* WHAT TO WORK ON *
Make an exact copy of all the records, one that contains none of the pictures.

(Stored data)
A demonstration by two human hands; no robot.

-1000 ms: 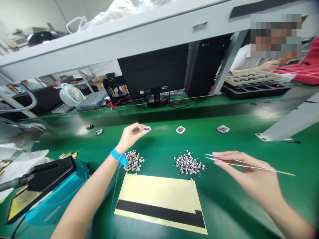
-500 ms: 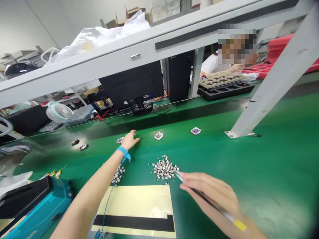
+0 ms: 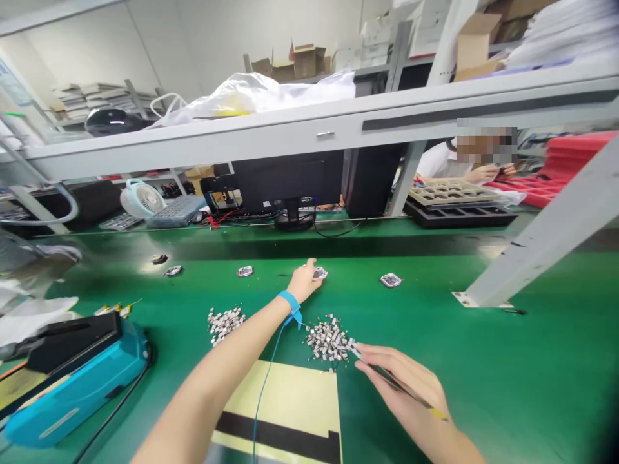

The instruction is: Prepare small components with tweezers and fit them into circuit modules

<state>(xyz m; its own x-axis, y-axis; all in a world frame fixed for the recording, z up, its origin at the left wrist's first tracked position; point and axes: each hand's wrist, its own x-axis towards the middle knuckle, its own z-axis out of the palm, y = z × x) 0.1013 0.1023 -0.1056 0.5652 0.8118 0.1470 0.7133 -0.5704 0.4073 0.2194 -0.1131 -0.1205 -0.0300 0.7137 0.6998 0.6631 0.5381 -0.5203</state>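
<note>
My left hand (image 3: pixel 304 281) reaches forward, thumb and fingers closed around the edges of a small square-framed electronic module (image 3: pixel 320 273) on the green bench. A blue wrist strap (image 3: pixel 291 308) with a cord circles that wrist. My right hand (image 3: pixel 405 381) pinches metal tweezers (image 3: pixel 394 379) with a yellow mark. Their tips are at the right edge of a pile of small silvery parts (image 3: pixel 327 339); a small part seems to be at the tips. Similar modules lie to the left (image 3: pixel 245 271) and right (image 3: pixel 391 280) of my left hand.
A second parts pile (image 3: pixel 225 324) lies left of my forearm, beyond a yellow sheet (image 3: pixel 290 393) with a black band. A teal and black device (image 3: pixel 82 386) stands at left. A slanted grey post (image 3: pixel 541 225) rises at right. Across the bench, a person (image 3: pixel 447 161) sits behind trays (image 3: pixel 459 196).
My left hand has moved right from beside one module to the neighbouring one and closed around it. My right hand keeps the tweezers at the pile. The camera view has shifted.
</note>
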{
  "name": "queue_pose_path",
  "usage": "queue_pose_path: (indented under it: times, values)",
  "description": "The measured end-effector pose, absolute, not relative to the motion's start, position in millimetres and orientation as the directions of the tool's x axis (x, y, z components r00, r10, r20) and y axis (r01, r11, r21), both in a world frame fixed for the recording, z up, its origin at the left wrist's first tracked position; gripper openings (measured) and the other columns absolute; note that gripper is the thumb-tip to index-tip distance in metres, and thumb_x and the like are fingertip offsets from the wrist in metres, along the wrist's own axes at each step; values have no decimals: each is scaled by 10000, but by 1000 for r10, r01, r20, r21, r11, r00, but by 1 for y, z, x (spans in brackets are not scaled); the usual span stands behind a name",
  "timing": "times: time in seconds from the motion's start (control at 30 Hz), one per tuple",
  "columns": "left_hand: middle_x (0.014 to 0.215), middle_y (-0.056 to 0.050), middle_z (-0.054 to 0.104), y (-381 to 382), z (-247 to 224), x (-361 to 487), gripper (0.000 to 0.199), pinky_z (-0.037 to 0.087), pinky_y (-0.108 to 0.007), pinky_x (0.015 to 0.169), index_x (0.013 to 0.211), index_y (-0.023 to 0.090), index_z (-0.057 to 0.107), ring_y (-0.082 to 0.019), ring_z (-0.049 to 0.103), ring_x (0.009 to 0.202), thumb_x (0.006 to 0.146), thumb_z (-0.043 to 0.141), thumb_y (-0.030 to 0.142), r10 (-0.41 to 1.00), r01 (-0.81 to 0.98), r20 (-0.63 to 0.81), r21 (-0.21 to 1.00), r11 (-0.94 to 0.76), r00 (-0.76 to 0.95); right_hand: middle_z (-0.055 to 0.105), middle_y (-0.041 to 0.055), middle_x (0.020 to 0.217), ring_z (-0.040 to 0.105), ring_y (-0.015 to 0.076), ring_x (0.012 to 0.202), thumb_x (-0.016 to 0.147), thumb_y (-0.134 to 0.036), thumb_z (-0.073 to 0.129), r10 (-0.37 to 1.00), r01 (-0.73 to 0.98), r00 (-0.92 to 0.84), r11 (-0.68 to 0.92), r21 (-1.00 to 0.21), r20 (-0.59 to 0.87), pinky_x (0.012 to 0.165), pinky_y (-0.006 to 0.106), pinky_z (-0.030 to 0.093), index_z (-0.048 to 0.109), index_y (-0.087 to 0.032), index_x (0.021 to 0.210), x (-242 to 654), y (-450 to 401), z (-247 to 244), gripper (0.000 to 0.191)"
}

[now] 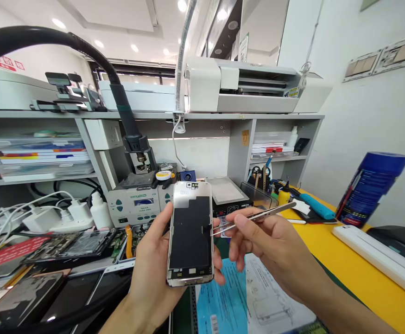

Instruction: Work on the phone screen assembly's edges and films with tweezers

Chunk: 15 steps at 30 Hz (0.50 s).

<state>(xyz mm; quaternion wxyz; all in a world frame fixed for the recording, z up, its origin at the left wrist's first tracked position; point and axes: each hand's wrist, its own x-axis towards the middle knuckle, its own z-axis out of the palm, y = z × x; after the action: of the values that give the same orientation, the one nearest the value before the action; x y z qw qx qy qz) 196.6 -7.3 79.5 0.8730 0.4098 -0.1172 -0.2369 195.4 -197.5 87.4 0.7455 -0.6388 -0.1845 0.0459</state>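
A phone screen assembly (190, 232) is held upright in my left hand (154, 266), its back side facing me. The thumb lies along its left edge and the fingertips curl round its right edge. Black film covers most of this side, with silvery metal at the top and small connectors at the bottom. Between thumb and fingers of my right hand (261, 239) is a pair of metal tweezers (254, 217). Their tips are apart and point left, at the right edge of the screen assembly near a small dark flex piece. Whether the tips touch it, I cannot tell.
Behind stands a rework station (135, 204) with a black hose (94, 51). Opened phones and parts (77, 246) crowd the left. A blue printed sheet (223, 292) lies below my hands. On the yellow surface (362, 264) at right are a white bar (379, 260) and a blue cylinder (372, 185).
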Motion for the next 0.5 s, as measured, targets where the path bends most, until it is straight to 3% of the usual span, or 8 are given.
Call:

* EXERCISE RESULT *
A demonstration by two human hands; no robot.

-1000 ms: 
-500 ms: 
+0 ms: 

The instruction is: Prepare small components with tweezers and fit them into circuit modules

<state>(xyz m; its own x-axis, y-axis; all in a world frame fixed for the recording, z up, its origin at the left wrist's first tracked position; point and axes: each hand's wrist, its own x-axis towards the middle knuckle, its own z-axis out of the palm, y = z × x) 0.1013 0.1023 -0.1056 0.5652 0.8118 0.1470 0.7133 -0.5704 0.4073 0.2194 -0.1131 -0.1205 -0.0300 0.7137 0.6998 0.6631 0.5381 -0.5203</state>
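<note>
My left hand (image 3: pixel 304 281) reaches forward, thumb and fingers closed around the edges of a small square-framed electronic module (image 3: pixel 320 273) on the green bench. A blue wrist strap (image 3: pixel 291 308) with a cord circles that wrist. My right hand (image 3: pixel 405 381) pinches metal tweezers (image 3: pixel 394 379) with a yellow mark. Their tips are at the right edge of a pile of small silvery parts (image 3: pixel 327 339); a small part seems to be at the tips. Similar modules lie to the left (image 3: pixel 245 271) and right (image 3: pixel 391 280) of my left hand.
A second parts pile (image 3: pixel 225 324) lies left of my forearm, beyond a yellow sheet (image 3: pixel 290 393) with a black band. A teal and black device (image 3: pixel 82 386) stands at left. A slanted grey post (image 3: pixel 541 225) rises at right. Across the bench, a person (image 3: pixel 447 161) sits behind trays (image 3: pixel 459 196).
My left hand has moved right from beside one module to the neighbouring one and closed around it. My right hand keeps the tweezers at the pile. The camera view has shifted.
</note>
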{
  "name": "queue_pose_path",
  "usage": "queue_pose_path: (indented under it: times, values)",
  "description": "The measured end-effector pose, absolute, not relative to the motion's start, position in millimetres and orientation as the directions of the tool's x axis (x, y, z components r00, r10, r20) and y axis (r01, r11, r21), both in a world frame fixed for the recording, z up, its origin at the left wrist's first tracked position; gripper openings (measured) and the other columns absolute; note that gripper is the thumb-tip to index-tip distance in metres, and thumb_x and the like are fingertip offsets from the wrist in metres, along the wrist's own axes at each step; values have no decimals: each is scaled by 10000, but by 1000 for r10, r01, r20, r21, r11, r00, but by 1 for y, z, x (spans in brackets are not scaled); the usual span stands behind a name",
  "timing": "times: time in seconds from the motion's start (control at 30 Hz), one per tuple",
  "columns": "left_hand: middle_x (0.014 to 0.215), middle_y (-0.056 to 0.050), middle_z (-0.054 to 0.104), y (-381 to 382), z (-247 to 224), x (-361 to 487), gripper (0.000 to 0.199), pinky_z (-0.037 to 0.087), pinky_y (-0.108 to 0.007), pinky_x (0.015 to 0.169), index_x (0.013 to 0.211), index_y (-0.023 to 0.090), index_z (-0.057 to 0.107), ring_y (-0.082 to 0.019), ring_z (-0.049 to 0.103), ring_x (0.009 to 0.202), thumb_x (0.006 to 0.146), thumb_z (-0.043 to 0.141), thumb_y (-0.030 to 0.142), r10 (-0.41 to 1.00), r01 (-0.81 to 0.98), r20 (-0.63 to 0.81), r21 (-0.21 to 1.00), r11 (-0.94 to 0.76), r00 (-0.76 to 0.95); right_hand: middle_z (-0.055 to 0.105), middle_y (-0.041 to 0.055), middle_x (0.020 to 0.217), ring_z (-0.040 to 0.105), ring_y (-0.015 to 0.076), ring_x (0.012 to 0.202), thumb_x (-0.016 to 0.147), thumb_y (-0.134 to 0.036), thumb_z (-0.073 to 0.129), r10 (-0.37 to 1.00), r01 (-0.73 to 0.98), r00 (-0.92 to 0.84), r11 (-0.68 to 0.92), r21 (-1.00 to 0.21), r20 (-0.59 to 0.87), pinky_x (0.012 to 0.165), pinky_y (-0.006 to 0.106), pinky_z (-0.030 to 0.093), index_z (-0.048 to 0.109), index_y (-0.087 to 0.032), index_x (0.021 to 0.210), x (-242 to 654), y (-450 to 401), z (-247 to 244), gripper (0.000 to 0.191)"
}

[now] 

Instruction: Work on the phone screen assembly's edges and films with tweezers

Chunk: 15 steps at 30 Hz (0.50 s).

<state>(xyz mm; quaternion wxyz; all in a world frame fixed for the recording, z up, its origin at the left wrist's first tracked position; point and axes: each hand's wrist, its own x-axis towards the middle knuckle, its own z-axis out of the palm, y = z × x; after the action: of the values that give the same orientation, the one nearest the value before the action; x y z qw qx qy qz) 196.6 -7.3 79.5 0.8730 0.4098 -0.1172 -0.2369 195.4 -197.5 87.4 0.7455 -0.6388 -0.1845 0.0459</state>
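A phone screen assembly (190, 232) is held upright in my left hand (154, 266), its back side facing me. The thumb lies along its left edge and the fingertips curl round its right edge. Black film covers most of this side, with silvery metal at the top and small connectors at the bottom. Between thumb and fingers of my right hand (261, 239) is a pair of metal tweezers (254, 217). Their tips are apart and point left, at the right edge of the screen assembly near a small dark flex piece. Whether the tips touch it, I cannot tell.
Behind stands a rework station (135, 204) with a black hose (94, 51). Opened phones and parts (77, 246) crowd the left. A blue printed sheet (223, 292) lies below my hands. On the yellow surface (362, 264) at right are a white bar (379, 260) and a blue cylinder (372, 185).
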Motion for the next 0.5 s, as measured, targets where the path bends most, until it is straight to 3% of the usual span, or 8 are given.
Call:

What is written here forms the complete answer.